Russia 'getting what it deserves,' Ukraine says, after launching counterattack in border region
Ukraine has launched a counterattack in the southern Russian border region of Kursk, warning that Russia is “getting what it deserves.”
Andrii Kovalenko, the head of the Ukrainian Center for Countering Disinformation, an official body, said Ukrainian forces had launched surprise attacks against Russian forces in several locations across Kursk, months after launching its incursion in the region.
In a short Telegram post Sunday, the head of the Ukrainian Presidential Office, Andriy Yermak, said: “Kursk region, good news, Russia is getting what it deserves.”
The Ukrainian military first launched an incursion into Kursk in August and has held much of the territory it took, despite efforts by Russian and recently deployed North Korean troops to drive Ukrainian units back across the border.
The Russian Defense Ministry said Sunday that the Ukrainians had launched counterattacks to stop a Russian offensive, as reported by the official TASS news agency. It said that both had been repelled, adding that a Ukrainian assault including two tanks and 12 armored vehicles had been defeated near the village of Berdin, some 15 kilometers (9 miles) from the border. The ministry said air power had been used against Ukrainian forces in several areas.
Subsequently, a blog associated with Russia’s Northern Group of forces said that its units were moving forward, adding that there were “active hostilities in Sudzha district, the enemy is acting in mobile groups on armored vehicles, our aviation and artillery are working, small arms battles are going on.”
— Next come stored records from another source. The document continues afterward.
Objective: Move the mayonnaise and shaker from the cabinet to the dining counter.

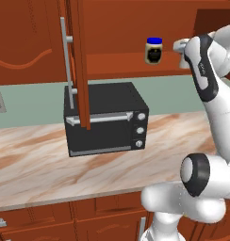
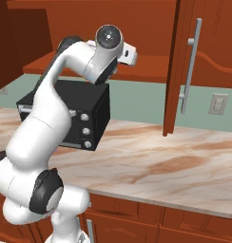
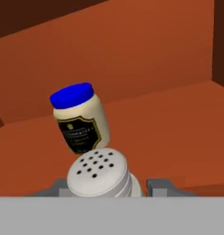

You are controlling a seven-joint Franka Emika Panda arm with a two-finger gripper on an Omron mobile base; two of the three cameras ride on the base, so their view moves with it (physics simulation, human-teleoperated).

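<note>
Shaker (image 3: 98, 173) between the fingers (image 3: 161, 185), mayonnaise (image 3: 80, 117) just beyond

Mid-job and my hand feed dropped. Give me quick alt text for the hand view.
A grey shaker with a perforated top sits between the two jaws at the bottom of the view, apparently gripped. Just beyond it on the red-brown cabinet shelf stands the mayonnaise, blue lid and dark label, appearing tilted in this rolled view.
</note>
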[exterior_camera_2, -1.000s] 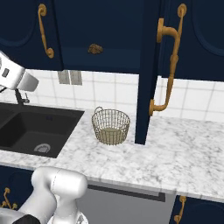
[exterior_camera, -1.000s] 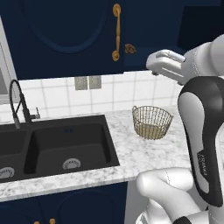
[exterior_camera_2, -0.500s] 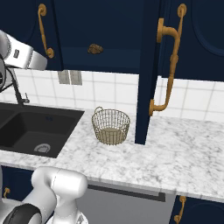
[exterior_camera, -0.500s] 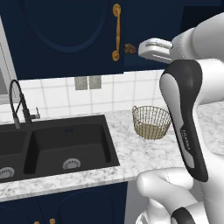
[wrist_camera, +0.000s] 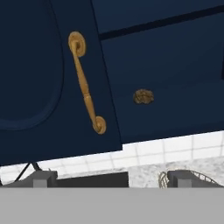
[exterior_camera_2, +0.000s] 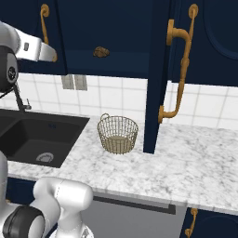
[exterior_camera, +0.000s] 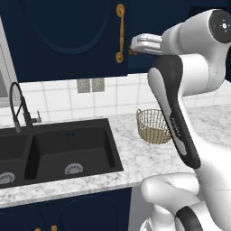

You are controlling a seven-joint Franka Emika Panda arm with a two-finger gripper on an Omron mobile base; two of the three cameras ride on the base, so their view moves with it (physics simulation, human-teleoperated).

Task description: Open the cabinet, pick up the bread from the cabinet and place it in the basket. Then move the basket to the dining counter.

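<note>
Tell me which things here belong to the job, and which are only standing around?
Job: dark navy wall cabinet, right door open; small brown bread inside; round tan wire-mesh basket; open gripper.
Standing around: black double sink; black curved faucet; grey wall sockets.

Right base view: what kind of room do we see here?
Most likely a kitchen: a black double sink set in a white-grey marble counter, white wall tiles, and dark navy wall cabinets with brass handles.
</note>
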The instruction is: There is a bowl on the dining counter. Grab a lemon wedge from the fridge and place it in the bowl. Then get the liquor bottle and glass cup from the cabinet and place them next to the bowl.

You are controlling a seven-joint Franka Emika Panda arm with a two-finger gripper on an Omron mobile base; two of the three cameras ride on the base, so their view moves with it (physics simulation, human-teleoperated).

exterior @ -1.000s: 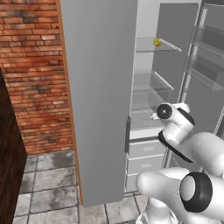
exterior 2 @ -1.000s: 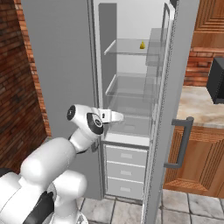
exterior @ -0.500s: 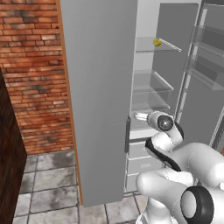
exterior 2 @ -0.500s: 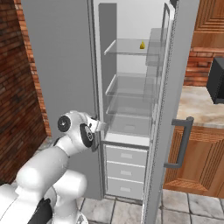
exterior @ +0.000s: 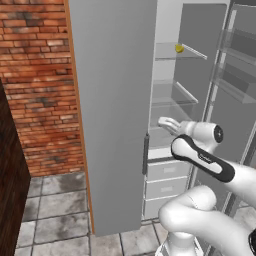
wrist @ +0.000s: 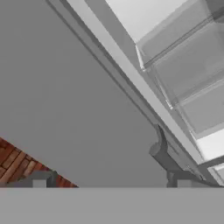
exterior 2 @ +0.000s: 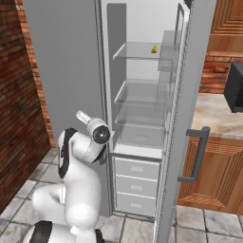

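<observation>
The lemon wedge [exterior: 178, 48] [exterior 2: 154, 49] is a small yellow piece lying on the top glass shelf of the open fridge. My gripper [exterior: 167, 122] [exterior 2: 81, 115] [wrist: 111, 181] is open and holds nothing. It hangs well below the wedge, at the lower shelves' height, and points left at the fridge's closed grey left door [exterior: 110, 110]. That door's dark handle [exterior: 145, 152] [wrist: 162, 154] lies close ahead of my right fingertip [wrist: 183, 180] in the hand view. The bowl, liquor bottle and glass cup are out of view.
The fridge's right door [exterior 2: 185, 118] stands swung open, its handle [exterior 2: 197, 156] towards me. White drawers [exterior 2: 135, 185] fill the fridge's bottom. A brick wall [exterior: 35, 85] runs on the left. A wooden counter [exterior 2: 218, 116] with a dark appliance [exterior 2: 235, 85] stands on the right.
The arm has swung left, carrying the hand from in front of the fridge shelves towards the closed left door. The jaws have stayed open.
</observation>
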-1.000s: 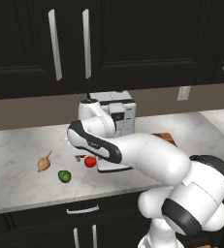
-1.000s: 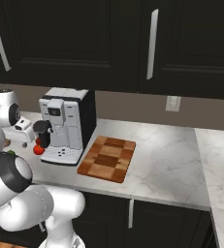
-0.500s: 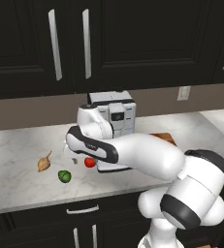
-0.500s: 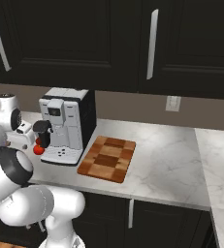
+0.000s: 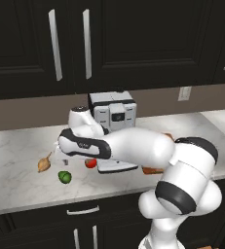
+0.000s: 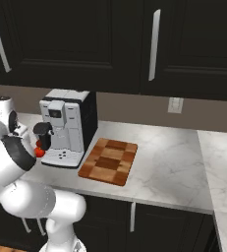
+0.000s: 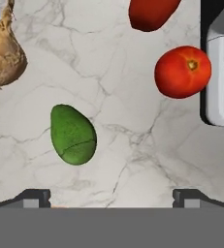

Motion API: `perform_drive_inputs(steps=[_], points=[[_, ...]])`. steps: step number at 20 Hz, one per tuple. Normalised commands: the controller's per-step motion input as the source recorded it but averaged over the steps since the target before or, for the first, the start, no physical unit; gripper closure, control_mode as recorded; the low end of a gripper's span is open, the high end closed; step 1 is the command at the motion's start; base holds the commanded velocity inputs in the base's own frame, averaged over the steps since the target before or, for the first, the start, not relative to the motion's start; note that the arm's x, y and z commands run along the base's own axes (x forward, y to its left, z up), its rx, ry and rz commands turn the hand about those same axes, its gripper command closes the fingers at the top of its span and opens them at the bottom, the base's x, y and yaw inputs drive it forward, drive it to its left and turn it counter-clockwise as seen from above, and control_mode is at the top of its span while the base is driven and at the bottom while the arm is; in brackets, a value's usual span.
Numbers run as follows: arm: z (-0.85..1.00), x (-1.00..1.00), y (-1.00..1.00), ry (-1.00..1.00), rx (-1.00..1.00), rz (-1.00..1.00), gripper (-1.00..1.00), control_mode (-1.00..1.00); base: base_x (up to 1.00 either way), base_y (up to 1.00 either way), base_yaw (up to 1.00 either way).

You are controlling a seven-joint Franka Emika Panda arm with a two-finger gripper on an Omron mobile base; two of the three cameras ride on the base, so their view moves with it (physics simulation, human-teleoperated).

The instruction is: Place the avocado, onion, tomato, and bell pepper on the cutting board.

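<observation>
On the marble counter (image 5: 16, 180), to the left of the coffee machine (image 6: 66, 125), all four vegetables are seen lying loose, none of them yet moved to the cutting board (image 6: 109, 160). The board is shown bare in the right base view, on the far side of the coffee machine from the produce, so the task is judged to be at its very start: nothing has been placed and four transfers remain.

From the hand view, the avocado (image 7: 73, 134) is seen nearest the gripper (image 7: 111, 196), slightly off to one side of the line between the fingertips. The onion (image 7: 4, 53) lies apart from it toward one corner, the tomato (image 7: 182, 71) sits just beside the machine's base, and the bell pepper (image 7: 151, 12) is cut off by the frame edge beyond the tomato. The vegetables are not touching one another.

The gripper is held above the counter with its fingertips spread wide and nothing between them. No vegetable has been grasped. Since the avocado lies closest, it is judged the likely first pick, though a small sideways correction would be needed to centre it before descent. Each item must then be carried past the coffee machine to the board.
</observation>
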Motion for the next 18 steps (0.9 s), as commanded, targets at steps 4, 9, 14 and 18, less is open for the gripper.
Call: perform_drive_inputs(steps=[4, 9, 14, 18], points=[[-0.14, 0.00, 0.38, 0.00, 0.00, 0.00, -1.00, -1.00, 0.00, 0.00, 0.00], [-0.15, 0.08, 0.11, 0.00, 0.00, 0.00, -1.00, -1.00, 0.00, 0.00, 0.00], [-0.15, 0.23, 0.01, 0.00, 0.00, 0.00, -1.00, -1.00, 0.00, 0.00, 0.00], [-0.14, 0.13, 0.06, 0.00, 0.00, 0.00, -1.00, -1.00, 0.00, 0.00, 0.00]])
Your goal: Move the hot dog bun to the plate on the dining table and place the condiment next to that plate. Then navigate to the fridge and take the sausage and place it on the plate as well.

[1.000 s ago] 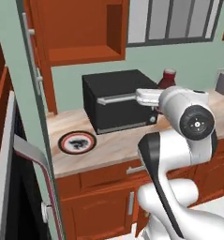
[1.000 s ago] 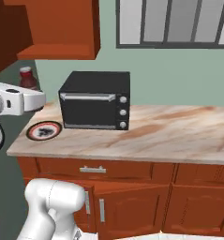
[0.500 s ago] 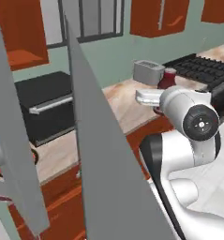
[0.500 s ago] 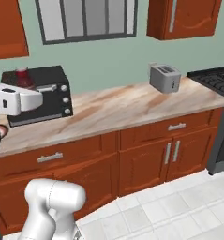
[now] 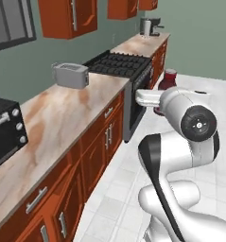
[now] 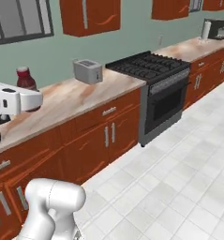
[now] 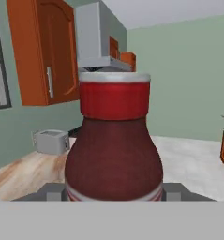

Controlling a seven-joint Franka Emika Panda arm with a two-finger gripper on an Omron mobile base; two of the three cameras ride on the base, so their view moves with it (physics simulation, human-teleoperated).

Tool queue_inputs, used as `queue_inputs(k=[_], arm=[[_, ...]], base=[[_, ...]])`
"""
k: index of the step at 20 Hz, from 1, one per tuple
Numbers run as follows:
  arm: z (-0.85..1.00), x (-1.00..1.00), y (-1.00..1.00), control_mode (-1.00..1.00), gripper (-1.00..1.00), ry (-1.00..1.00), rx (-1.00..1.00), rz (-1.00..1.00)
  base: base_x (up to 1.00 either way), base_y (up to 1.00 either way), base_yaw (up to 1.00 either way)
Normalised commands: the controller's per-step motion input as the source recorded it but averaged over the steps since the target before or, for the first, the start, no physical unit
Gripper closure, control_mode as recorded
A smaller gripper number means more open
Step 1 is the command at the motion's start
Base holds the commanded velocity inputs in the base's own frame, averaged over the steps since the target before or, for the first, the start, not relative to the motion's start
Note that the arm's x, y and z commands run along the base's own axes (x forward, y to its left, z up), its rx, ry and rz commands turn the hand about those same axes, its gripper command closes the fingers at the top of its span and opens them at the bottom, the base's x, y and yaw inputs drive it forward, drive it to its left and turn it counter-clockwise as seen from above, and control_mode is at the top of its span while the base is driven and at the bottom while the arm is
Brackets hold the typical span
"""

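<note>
The condiment (image 7: pixel 113 150) is a dark red bottle with a red cap and a pale band near its base. It stands upright between the fingertips (image 7: pixel 52 191) of my gripper (image 7: pixel 113 192), which is shut on it. In the left base view the condiment (image 5: pixel 168 80) rises behind my white hand, above the tiled floor. In the right base view the condiment (image 6: pixel 25 78) sits above the hand at the left, in front of the counter. The hot dog bun, plate, dining table, fridge and sausage are out of view.
A long marbled counter (image 5: pixel 62 118) on red-brown cabinets carries a grey toaster (image 5: pixel 70 75) and a black toaster oven (image 5: pixel 3 127). Beyond the counter stands a black stove (image 6: pixel 148 65), with a coffee machine (image 6: pixel 209 28) on the far counter. Pale tiled floor (image 6: pixel 179 178) lies open to the right.
The whole scene has swept left as the base turned: the toaster oven slid to the edge, and the stove and far counter came in. The bottle stays in the gripper.
</note>
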Motion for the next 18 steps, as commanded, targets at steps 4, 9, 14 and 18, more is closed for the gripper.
queue_inputs(k=[4, 9, 14, 18], arm=[[0.00, 0.00, 0.00, 1.00, 1.00, 0.00, 0.00, 0.00], [0.00, 0.00, 0.00, 1.00, 1.00, 0.00, 0.00, 0.00], [0.00, 0.00, 0.00, 1.00, 1.00, 0.00, 0.00, 0.00], [0.00, 0.00, 0.00, 1.00, 1.00, 0.00, 0.00, 0.00]], base=[[-0.06, -0.52, -0.41], [-0.06, -0.64, -0.39], [-0.05, -0.75, -0.40], [-0.01, -0.89, -0.39]])
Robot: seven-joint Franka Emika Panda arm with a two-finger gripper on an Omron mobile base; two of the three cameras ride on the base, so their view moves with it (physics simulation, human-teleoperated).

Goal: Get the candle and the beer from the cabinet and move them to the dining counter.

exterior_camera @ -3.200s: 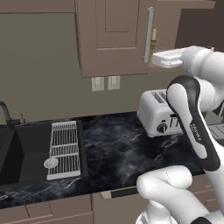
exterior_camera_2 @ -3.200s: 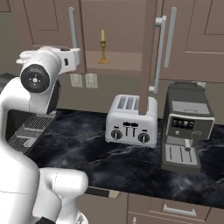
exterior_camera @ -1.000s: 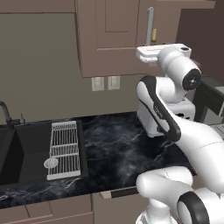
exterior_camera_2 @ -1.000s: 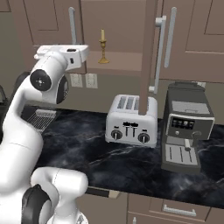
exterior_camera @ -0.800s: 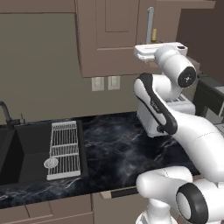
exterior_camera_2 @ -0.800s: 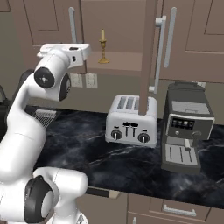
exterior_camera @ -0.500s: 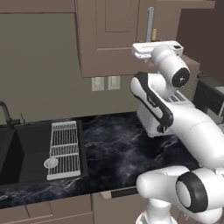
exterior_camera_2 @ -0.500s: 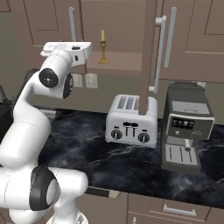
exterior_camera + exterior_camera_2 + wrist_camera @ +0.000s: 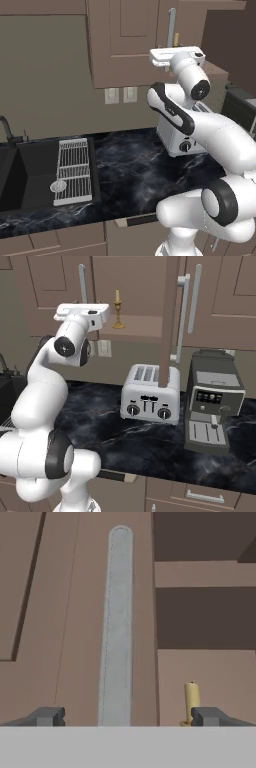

CNN is unable to verify battlefield reports.
The Kursk offensive – the first ground invasion of Russia by a foreign power since World War II – took Russia and Ukraine’s allies by surprise when it was launched. Kyiv’s troops advanced quickly, though Russia eventually began to push their forces back; the line of control has not changed dramatically in recent months.
On Saturday, Ukraine’s President Volodymyr Zelensky said that in battles near the village of Makhnovka, the Russian army lost up to a battalion of North Korean soldiers and Russian paratroopers. A battalion is normally several hundred troops.
Unofficial Russian military blogs, which often provide reliable reporting on the Ukraine conflict, acknowledged the fighting on Sunday. One said that the Ukrainians were pushing north towards Berdin.
“The enemy has thrown reserves into the offensive in Kursk region,” said one blog Sunday.
“For the breakthrough, the AFU covered the area with powerful radio electronic warfare systems, hampering the work of our UAVs (drones),” the blog said. “There are small arms battles, our artillery and tanks are actively working against the enemy.”
A second blog carried a similar account, saying the offensive had begun from the Sudzha area, but the Ukrainians had also landed paratroopers and intensified fighting in other directions.
“In this offensive the enemy uses mine clearance trawls, tanks and other armored vehicles,” the blog said, adding that frosty ground was enabling the attack, but that was not expected to last. It added that Russian bombers were in action.
Ukrainian and Western assessments say that some 11,000 North Korean troops are deployed in the Kursk region, where Ukrainian forces occupy swathes of territory after staging the cross-border incursion.
A senior Ukrainian officer told CNN that the Russians had begun a heavy bombardment of the town of Sudzha, which the Ukrainians took last August.
Col. Oleksii Dmytrashkivskyi, press officer for the military commandant’s office in the Kursk region, told CNN there were swarms of drones in the area and constant explosions, with missiles landing directly on the town.
“The enemy is dismantling the city floor by floor, block by block, trying to clear the city before the main assault,” Dmytrashkivskyi said.
He said civilians holed up in a boarding school wanted to leave but Russia had not consented to their transportation. “There are currently approximately 2,000 people there. About 39 people have been killed by air and artillery strikes, and more than 100 have been wounded.”
In eastern Ukraine, the Russian military has reported advances near the town of Kurakhove, a critical area of the battlefield in Donetsk region.
The unofficial Ukrainian monitoring group DeepState said that Russian forces had advanced in Kurakhove and Toretsk, and published video of a column of Russian vehicles entering the village of Yelyzavetivka before coming under heavy fire.
A Russian military blog claimed that a special forces detachment had raised the Russian flag on the western outskirts of Kurakhove.
Russian President Vladimir Putin declined to say when Russia would recapture the southern Kursk region after a phone-in question at his year-end news conference last month.
“Our guys are fighting, there is a battle going on right now, and serious battles. It is unclear why, there was no military sense in the Ukrainian Armed Forces entering the Kursk region, or holding on there now as they are doing, throwing their best units there to be slaughtered,” Putin said.
One possible motive behind Kyiv’s decision to enter Russia was to improve its hand ahead of any potential future ceasefire negotiations.
Incoming US President Donald Trump has said he would end the war “in 24 hours,” but not how, and has demurred over future military aid to Ukraine.
Last week, Zelensky said that the North Korean military has been facing severe losses and accused Russia of sending them to the battlefield with “minimal protection.”
This story has been updated with additional developments.